The essential equipment in the aircraft consists, in addition to a suitable receiver, of a cathode-ray tube with a two-sweep time-base and suitable calibrating arrangements to enable the time differences to be measured precisely. The two-sweep time-base is used so that the AB and AC pulse pairs may be separately displayed. In practice both sweeps are duplicated and arrangements are made to invert the pulses from the slave stations so that the appearance of the cathode-ray tube might be as shown in Fig. 17.6. It is not proposed to described the "drill" for lining up the pulses and measuring the time differences. For this, the equipment handbook must be consulted.

To enable the time differences to be measured with accuracy an oscillator is provided in the aircraft which produces calibration marks on the two time-bases. The oscillator has a frequency of 150 kc/s and provides 1 5 kc/s calibration marks on the normal display and 150 kc /s calibration marks on the expanded display which is used when making accurate measurements.

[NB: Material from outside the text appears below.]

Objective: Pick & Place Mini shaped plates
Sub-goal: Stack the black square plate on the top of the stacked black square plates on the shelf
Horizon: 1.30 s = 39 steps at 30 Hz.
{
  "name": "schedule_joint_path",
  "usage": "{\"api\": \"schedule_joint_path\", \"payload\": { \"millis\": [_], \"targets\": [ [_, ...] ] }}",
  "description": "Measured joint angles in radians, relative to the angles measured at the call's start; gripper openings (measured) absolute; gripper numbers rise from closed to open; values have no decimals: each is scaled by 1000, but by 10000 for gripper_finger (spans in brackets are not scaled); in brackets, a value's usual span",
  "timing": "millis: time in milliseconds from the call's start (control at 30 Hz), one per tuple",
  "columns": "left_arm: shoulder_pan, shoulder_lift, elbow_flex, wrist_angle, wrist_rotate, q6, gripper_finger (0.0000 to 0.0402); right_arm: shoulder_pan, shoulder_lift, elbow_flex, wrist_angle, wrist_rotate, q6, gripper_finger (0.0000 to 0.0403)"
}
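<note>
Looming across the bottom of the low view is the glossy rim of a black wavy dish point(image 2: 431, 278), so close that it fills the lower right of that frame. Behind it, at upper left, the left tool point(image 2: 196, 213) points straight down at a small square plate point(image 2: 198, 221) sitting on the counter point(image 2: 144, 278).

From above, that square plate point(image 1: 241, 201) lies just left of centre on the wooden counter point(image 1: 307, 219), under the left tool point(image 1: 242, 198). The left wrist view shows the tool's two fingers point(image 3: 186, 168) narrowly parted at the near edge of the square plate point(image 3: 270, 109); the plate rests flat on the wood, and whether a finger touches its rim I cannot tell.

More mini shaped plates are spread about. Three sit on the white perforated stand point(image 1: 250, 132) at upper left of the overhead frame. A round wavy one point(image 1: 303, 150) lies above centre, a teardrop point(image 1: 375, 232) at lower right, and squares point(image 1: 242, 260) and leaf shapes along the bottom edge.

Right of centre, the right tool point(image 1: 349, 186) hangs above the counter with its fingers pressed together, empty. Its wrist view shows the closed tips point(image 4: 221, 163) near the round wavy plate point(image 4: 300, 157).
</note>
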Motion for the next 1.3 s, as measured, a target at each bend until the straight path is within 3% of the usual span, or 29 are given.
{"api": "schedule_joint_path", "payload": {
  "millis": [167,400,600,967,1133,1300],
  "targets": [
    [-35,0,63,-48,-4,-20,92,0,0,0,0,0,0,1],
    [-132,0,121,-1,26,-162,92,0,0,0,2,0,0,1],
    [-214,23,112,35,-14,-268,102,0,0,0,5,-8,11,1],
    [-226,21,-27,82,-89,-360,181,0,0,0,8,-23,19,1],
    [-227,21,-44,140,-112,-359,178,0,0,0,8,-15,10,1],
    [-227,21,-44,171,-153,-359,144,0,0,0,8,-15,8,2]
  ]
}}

It is clear that the precision of position finding will depend entirely on the accuracy of the 150 kc /s oscillator. It is not very practicable, and certainly would be very expensive to carry a high precision oscillator in every aircraft and an ingenious solution was found to the problem in the following manner. One high precision 150 kc/s oscillator is maintained at the Master (A) station. The pulse repetition frequency is obtained by subdivision of this 150 kc/s oscillator. In the aircraft an oscillator with fairly short period stability is provided which is capable of slight frequency adjustment. This oscillator, in addition to providing the calibration marks also, by subdivision, is made to control the time-bases of the display. If the time-bases are generated at exactly the pulse repetition frequency the pulses will appear stationary on the cathode-ray tube screen, but if the locally generated 150 kc/s oscillation is of incorrect frequency the pulses will be seen to drift either to right or left depending on whether the oscillator is fast or slow. If the operator adjusts the oscillator so that the pulses remain stationary it must mean that the frequency is exactly 150 kc /s and measurements made in the air will have the same accuracy as they would have had if a high grade precision oscillator had been carried. The time for ten cycles of this 150 kc/s oscillation, 66 2/3 uSsec was called a Gee unit and corresponded to a range difference of 12.4 miles.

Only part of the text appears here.